**The data**

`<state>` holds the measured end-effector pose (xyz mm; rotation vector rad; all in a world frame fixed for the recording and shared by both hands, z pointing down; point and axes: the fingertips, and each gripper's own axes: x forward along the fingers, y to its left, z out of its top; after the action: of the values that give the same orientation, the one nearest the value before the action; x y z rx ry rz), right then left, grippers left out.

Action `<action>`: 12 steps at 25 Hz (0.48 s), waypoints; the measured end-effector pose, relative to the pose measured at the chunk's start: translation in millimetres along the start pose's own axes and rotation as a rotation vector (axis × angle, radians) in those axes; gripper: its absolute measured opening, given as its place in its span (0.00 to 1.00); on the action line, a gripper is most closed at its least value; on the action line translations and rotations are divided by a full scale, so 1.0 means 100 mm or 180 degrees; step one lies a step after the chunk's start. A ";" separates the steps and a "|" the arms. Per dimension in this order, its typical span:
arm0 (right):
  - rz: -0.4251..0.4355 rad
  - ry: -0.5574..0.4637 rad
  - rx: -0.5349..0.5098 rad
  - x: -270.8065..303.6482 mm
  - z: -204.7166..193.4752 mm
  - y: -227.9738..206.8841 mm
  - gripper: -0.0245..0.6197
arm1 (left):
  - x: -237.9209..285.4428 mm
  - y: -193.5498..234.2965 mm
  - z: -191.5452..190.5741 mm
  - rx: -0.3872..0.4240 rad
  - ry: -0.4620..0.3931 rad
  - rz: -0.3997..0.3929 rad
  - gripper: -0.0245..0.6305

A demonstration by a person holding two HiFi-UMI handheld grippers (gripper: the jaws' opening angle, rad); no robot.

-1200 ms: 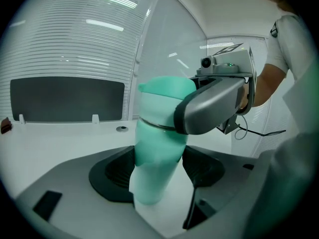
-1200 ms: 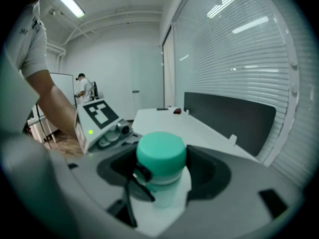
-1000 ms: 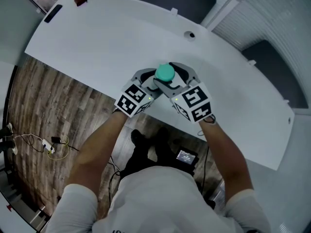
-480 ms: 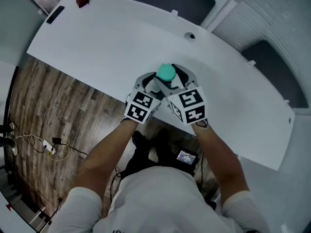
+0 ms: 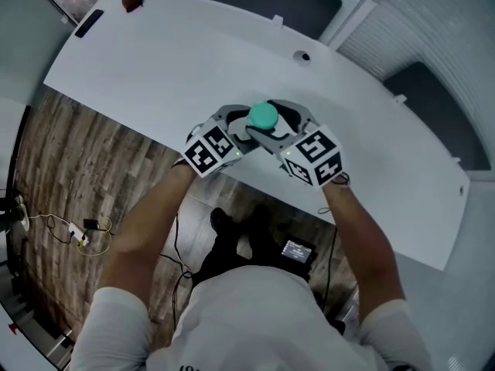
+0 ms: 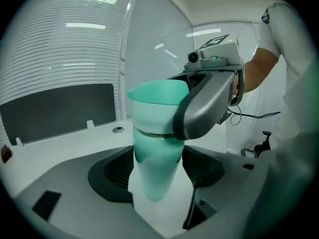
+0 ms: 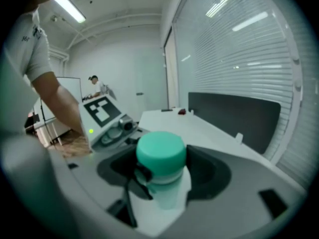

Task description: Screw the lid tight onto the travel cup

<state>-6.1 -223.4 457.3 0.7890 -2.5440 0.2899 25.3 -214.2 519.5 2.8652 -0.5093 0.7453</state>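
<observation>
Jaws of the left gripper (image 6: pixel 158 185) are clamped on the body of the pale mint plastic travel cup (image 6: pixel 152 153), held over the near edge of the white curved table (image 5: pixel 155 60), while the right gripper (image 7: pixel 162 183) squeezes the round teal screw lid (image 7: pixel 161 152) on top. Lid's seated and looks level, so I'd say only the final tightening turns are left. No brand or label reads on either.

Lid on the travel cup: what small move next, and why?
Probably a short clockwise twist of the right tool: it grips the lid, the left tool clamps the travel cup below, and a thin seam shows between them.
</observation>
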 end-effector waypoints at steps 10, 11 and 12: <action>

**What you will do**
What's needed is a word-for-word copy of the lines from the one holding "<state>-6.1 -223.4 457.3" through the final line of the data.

**Response below**
<state>-6.1 -223.4 457.3 0.7890 -2.5440 0.2899 25.3 -214.2 519.5 2.8652 -0.5093 0.7453</state>
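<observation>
Jaws of the left gripper (image 6: pixel 158 185) are clamped on the body of the pale mint plastic travel cup (image 6: pixel 152 153), held over the near edge of the white curved table (image 5: pixel 155 60), while the right gripper (image 7: pixel 162 183) squeezes the round teal screw lid (image 7: pixel 161 152) on top. Lid's seated and looks level, so I'd say only the final tightening turns are left. No brand or label reads on either.

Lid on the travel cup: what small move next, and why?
Probably a short clockwise twist of the right tool: it grips the lid, the left tool clamps the travel cup below, and a thin seam shows between them.
</observation>
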 end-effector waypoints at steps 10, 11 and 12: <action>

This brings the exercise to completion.